On 9/22/11 10:42 AM, pillsy wrote:
== Quote from Andrei Alexandrescu (seewebsiteforem...@erdani.org)'s article
On 9/22/11 1:47 AM, Max Klyga wrote:
Actually Scala doesn't need type declarations in labmda literals. Most
of the time argument types are infered.

Already does. We're looking for a briefer syntax.

What is the problem with just inferring the `return`, allowing you to replace

      (a,b) { return a + b; }

with

     (a, b) { a + b; }

This seems competitive with the other syntaxes for brevity, but ISTR there was 
some objection to doing things that
way.

The objection is that it introduces a number of questions:

1. How about using that syntax in regular functions?

2. What if the lambda wants to actually evaluate the expression but return void?

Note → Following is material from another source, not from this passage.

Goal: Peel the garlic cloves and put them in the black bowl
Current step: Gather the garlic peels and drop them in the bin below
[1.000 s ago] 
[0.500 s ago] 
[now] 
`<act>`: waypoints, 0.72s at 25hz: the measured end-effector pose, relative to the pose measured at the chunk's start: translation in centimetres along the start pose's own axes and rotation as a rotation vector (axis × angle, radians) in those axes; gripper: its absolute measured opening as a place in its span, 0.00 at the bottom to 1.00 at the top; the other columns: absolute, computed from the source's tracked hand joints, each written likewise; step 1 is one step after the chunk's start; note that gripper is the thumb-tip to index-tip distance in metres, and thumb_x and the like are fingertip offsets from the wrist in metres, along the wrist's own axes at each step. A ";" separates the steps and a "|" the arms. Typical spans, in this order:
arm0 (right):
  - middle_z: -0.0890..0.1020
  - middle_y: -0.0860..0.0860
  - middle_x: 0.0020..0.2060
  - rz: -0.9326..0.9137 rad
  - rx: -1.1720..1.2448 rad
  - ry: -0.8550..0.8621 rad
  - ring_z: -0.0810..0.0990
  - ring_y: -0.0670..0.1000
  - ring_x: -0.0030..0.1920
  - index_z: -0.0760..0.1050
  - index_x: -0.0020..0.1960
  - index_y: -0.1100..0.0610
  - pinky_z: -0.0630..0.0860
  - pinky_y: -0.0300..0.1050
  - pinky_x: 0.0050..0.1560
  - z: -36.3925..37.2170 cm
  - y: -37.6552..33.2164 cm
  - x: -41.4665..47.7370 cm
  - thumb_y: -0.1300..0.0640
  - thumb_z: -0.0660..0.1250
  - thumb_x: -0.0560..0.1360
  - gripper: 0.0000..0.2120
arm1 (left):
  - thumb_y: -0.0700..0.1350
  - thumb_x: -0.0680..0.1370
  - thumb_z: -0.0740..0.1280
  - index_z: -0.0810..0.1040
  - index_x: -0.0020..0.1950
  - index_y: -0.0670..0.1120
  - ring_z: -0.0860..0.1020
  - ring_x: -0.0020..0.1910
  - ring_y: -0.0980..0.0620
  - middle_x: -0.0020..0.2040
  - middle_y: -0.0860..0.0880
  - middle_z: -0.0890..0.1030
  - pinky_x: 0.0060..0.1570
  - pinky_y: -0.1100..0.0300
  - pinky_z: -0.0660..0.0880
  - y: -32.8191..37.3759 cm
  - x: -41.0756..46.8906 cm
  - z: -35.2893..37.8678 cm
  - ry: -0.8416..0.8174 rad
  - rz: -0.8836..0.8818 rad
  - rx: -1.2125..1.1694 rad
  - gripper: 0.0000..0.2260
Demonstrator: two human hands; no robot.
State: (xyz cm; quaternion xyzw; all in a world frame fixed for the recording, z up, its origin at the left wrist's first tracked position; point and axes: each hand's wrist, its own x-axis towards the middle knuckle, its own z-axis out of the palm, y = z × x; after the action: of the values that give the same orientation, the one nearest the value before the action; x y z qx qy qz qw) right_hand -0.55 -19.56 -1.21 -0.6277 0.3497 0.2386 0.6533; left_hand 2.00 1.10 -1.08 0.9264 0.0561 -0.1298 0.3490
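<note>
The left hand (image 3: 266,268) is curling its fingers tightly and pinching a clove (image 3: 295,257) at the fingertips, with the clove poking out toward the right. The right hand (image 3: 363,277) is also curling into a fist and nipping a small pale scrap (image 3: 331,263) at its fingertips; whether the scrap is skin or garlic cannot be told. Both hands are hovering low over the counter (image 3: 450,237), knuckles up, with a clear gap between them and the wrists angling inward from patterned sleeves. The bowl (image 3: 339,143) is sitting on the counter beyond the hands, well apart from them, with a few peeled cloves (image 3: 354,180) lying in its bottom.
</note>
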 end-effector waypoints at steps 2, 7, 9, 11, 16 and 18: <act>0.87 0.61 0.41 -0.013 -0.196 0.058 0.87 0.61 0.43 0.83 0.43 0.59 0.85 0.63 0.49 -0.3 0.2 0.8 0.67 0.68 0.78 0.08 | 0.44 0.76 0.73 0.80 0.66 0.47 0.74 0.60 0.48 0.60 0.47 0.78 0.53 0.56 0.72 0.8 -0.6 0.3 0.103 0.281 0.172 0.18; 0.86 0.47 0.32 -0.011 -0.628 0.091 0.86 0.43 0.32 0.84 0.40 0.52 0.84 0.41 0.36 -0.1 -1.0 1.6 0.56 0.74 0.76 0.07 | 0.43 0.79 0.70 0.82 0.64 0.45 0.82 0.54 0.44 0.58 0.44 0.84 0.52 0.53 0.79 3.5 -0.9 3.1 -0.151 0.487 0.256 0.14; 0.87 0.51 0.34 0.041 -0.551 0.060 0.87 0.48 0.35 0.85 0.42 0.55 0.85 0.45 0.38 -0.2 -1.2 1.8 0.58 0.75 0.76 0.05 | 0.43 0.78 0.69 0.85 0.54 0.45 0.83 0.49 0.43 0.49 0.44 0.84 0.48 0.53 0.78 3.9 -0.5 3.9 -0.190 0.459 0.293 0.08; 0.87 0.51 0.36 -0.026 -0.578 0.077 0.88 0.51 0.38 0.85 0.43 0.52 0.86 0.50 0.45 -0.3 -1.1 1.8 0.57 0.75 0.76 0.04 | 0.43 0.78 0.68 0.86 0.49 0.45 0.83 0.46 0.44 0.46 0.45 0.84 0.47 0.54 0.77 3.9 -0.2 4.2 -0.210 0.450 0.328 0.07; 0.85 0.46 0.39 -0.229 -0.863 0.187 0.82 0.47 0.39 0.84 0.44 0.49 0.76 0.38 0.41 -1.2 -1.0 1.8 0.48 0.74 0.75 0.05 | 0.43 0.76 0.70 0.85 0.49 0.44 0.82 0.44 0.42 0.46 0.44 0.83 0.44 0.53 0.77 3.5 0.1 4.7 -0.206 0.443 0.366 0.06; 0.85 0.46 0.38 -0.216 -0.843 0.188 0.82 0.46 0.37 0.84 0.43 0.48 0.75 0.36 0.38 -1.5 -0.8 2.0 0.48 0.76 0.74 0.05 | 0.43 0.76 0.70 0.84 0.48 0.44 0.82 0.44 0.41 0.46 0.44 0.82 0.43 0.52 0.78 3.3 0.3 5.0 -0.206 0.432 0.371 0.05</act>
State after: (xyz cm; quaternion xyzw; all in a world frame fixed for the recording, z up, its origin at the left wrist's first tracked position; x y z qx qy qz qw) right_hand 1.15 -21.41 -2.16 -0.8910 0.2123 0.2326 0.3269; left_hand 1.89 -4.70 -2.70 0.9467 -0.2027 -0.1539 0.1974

3. How is the semicolon relevant? (If its presence is used as a disambiguator for (2), it's poor design to predicate a large semantic difference on such a distinction.)

Also would it make sense to have a template library along the lines of 
boost::proto/boost::lambda to allow even
shorter, expression-based lambdas like

     _1 + _2

I'm not exactly a D template metaprogramming pro, but I think this would work 
for a lot of common cases.

Such an approach has caused more trouble than benefits in C++.